Copy each line below that includes "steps".

Dataset content -
——
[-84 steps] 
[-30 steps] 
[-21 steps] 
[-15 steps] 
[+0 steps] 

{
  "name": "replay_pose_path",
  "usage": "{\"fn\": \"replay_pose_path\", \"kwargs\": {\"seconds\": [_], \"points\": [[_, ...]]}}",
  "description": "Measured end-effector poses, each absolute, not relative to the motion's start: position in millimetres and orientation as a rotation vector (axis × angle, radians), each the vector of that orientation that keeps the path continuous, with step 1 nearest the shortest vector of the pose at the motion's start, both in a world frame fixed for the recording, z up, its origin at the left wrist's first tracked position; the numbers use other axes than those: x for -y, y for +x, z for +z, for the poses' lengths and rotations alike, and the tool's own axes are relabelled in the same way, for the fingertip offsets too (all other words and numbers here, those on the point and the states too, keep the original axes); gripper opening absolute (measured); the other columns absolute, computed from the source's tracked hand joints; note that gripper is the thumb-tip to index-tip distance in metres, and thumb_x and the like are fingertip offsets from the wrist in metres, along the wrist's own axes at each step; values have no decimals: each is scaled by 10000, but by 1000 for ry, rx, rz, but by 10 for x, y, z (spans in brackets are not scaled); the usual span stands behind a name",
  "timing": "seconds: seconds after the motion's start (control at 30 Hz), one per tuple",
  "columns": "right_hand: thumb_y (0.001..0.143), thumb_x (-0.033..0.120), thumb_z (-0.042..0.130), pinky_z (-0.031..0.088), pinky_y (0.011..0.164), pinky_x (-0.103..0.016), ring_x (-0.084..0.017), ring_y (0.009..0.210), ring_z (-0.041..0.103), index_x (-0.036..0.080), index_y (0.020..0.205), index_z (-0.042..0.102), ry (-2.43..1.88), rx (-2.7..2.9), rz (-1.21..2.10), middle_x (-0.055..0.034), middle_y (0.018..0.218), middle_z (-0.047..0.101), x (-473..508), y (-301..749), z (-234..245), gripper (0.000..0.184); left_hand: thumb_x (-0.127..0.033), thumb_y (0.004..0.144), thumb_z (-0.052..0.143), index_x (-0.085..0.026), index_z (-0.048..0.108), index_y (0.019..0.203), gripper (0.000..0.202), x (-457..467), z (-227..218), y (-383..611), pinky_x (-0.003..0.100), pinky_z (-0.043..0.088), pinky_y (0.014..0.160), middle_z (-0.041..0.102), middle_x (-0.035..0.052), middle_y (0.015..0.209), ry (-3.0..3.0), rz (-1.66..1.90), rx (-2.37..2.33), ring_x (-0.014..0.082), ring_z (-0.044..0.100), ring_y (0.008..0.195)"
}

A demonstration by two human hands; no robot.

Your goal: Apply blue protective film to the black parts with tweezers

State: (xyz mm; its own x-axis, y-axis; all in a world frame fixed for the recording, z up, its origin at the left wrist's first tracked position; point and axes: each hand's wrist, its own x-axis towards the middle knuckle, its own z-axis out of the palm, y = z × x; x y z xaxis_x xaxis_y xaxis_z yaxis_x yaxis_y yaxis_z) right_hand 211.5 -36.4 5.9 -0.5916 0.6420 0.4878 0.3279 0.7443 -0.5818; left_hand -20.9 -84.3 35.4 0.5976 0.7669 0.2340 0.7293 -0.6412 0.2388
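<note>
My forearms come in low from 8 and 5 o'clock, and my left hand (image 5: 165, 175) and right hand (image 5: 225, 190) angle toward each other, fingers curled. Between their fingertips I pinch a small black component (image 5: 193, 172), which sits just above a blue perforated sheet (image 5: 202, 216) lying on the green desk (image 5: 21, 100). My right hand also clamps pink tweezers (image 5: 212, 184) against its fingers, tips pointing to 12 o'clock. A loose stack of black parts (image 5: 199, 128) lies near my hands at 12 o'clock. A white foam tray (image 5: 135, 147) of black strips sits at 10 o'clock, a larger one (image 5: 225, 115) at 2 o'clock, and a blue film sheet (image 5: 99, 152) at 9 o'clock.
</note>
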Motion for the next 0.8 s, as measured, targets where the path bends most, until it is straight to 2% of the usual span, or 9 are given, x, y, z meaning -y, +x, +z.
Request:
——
Finished exercise -
[-84 steps] 
[-30 steps] 
[-21 steps] 
[-15 steps] 
[+0 steps] 

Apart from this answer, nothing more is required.